Note how many lines of the data below hold the word "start", then give that number with no other text.

**INFORMATION GIVEN**
·····
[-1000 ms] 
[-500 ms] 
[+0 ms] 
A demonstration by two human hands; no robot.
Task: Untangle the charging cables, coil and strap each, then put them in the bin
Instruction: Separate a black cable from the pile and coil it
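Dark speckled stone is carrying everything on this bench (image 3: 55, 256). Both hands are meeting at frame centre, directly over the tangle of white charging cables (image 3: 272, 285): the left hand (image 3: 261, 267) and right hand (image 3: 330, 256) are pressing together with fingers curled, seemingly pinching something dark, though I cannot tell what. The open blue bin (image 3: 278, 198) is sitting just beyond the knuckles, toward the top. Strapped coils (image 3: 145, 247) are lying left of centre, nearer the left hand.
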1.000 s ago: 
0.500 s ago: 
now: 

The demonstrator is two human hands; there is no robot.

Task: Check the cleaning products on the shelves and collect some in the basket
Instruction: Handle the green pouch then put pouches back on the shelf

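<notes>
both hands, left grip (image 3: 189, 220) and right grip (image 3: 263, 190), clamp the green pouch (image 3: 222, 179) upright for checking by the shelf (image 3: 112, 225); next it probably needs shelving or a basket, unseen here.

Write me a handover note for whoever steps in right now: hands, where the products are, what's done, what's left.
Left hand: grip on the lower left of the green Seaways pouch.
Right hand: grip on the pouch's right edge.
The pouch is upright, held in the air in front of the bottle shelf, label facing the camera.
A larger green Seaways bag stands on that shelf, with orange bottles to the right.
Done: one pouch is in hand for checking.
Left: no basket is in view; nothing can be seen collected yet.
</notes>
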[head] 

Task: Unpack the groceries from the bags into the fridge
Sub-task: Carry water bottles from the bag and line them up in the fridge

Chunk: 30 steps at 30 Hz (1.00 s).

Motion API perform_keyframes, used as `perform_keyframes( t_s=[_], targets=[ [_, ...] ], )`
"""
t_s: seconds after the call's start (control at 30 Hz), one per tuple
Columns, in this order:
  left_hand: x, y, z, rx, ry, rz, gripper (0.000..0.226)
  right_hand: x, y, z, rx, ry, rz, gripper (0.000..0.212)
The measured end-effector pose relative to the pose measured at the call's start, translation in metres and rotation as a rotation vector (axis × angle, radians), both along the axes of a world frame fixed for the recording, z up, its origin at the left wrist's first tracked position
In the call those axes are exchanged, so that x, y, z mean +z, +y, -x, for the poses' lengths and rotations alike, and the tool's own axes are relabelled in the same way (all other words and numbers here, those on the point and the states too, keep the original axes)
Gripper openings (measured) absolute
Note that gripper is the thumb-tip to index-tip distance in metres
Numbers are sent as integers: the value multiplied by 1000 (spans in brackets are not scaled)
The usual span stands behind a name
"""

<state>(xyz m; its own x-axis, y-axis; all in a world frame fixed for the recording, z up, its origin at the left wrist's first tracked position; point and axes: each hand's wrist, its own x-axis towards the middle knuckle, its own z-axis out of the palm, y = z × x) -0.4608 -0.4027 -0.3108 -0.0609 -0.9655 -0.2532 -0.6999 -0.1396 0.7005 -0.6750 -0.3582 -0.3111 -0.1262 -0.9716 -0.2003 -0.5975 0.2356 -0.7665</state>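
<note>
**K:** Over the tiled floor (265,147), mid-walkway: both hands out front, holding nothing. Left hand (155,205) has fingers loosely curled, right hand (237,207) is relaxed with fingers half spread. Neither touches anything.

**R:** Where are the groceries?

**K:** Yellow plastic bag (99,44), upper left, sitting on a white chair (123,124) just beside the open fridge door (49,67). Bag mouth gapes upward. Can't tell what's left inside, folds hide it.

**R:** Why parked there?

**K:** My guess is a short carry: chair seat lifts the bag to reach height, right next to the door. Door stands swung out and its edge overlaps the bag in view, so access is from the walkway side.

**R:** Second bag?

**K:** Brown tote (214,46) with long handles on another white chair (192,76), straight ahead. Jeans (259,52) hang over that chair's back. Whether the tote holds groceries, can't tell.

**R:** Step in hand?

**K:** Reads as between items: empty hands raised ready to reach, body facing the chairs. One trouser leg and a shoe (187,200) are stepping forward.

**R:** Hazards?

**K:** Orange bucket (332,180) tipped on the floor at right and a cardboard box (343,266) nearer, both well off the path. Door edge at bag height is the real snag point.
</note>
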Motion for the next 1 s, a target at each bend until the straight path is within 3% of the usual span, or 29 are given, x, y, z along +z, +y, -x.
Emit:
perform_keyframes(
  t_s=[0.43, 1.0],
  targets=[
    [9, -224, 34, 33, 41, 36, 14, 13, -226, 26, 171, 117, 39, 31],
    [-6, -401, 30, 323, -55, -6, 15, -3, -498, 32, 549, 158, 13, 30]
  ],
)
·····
**EXERCISE SOLUTION**
2